▸ Work to complete: Each line of the material that includes the string "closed" counts once; report the total and nothing further.
Available data START
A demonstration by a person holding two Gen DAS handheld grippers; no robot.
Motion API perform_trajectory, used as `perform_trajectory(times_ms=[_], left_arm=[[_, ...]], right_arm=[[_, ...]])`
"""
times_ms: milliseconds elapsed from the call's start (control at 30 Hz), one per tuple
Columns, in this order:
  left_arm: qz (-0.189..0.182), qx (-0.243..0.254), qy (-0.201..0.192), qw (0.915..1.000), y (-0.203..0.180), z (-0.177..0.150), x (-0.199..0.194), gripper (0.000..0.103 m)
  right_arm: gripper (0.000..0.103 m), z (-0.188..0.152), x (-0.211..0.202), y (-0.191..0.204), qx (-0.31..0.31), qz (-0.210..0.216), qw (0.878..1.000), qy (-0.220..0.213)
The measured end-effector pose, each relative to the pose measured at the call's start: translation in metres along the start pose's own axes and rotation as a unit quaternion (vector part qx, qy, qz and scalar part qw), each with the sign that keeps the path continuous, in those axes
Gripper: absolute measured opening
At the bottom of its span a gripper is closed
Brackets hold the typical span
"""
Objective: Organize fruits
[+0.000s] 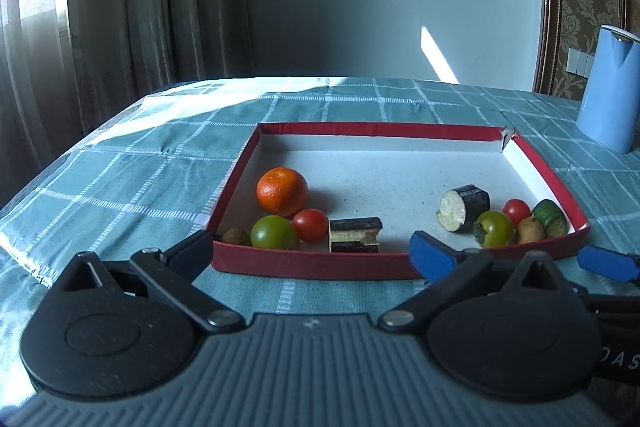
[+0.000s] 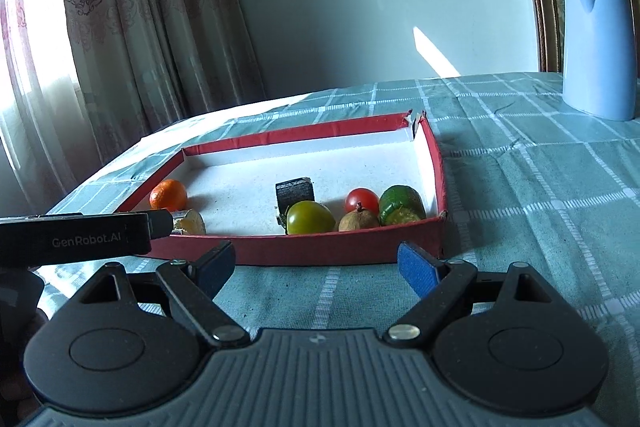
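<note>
A shallow red box [image 1: 312, 265] with a white floor lies on the checked tablecloth. At its left sit a tangerine [image 1: 282, 191], a green tomato [image 1: 275, 231], a red tomato [image 1: 310, 225], a small brown fruit [image 1: 236, 237] and a cut eggplant piece [image 1: 354, 235]. At its right lie a round eggplant piece [image 1: 464, 207], a second green tomato [image 1: 494, 229], a cherry tomato [image 1: 516, 211], a brown fruit [image 1: 530, 230] and a cucumber piece [image 1: 552, 217]. My left gripper [image 1: 310, 245] stands open before the box's front wall, holding nothing. My right gripper [image 2: 318, 267] is open too, just short of the box [image 2: 336, 249].
A tall blue jug [image 2: 598, 43] stands at the back right of the table. Curtains hang behind the far left edge. In the right wrist view the left gripper's black body [image 2: 80, 235] crosses in front of the box's left corner.
</note>
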State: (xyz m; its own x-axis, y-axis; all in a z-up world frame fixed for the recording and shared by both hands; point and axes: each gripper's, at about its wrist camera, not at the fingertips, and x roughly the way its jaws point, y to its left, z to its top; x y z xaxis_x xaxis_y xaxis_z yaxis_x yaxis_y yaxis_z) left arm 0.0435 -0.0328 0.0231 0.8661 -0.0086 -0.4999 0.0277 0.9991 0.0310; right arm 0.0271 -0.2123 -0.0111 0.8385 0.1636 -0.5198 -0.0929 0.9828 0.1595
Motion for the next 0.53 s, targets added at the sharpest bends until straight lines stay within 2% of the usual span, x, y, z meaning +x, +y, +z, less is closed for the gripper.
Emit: perform_trajectory(times_ms=[100,233,433,533], left_arm=[[0.012,-0.012,0.002,0.9999,0.008,-0.004,-0.007,0.103],[0.009,-0.025,0.010,0.9996,0.023,-0.010,-0.012,0.103],[0.037,-0.022,-0.004,0.9991,0.034,-0.018,-0.020,0.103],[0.034,-0.028,-0.005,0.9990,0.039,-0.020,-0.022,0.103]], right_arm=[[0.089,-0.001,0.000,0.012,-0.016,-0.006,1.000,-0.003],[0.089,-0.001,-0.003,0.020,-0.021,-0.011,0.999,-0.022],[0.089,-0.002,-0.006,0.029,-0.030,-0.021,0.999,-0.036],[0.089,-0.003,-0.008,0.032,-0.035,-0.020,0.998,-0.038]])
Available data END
▸ Answer for the task: 2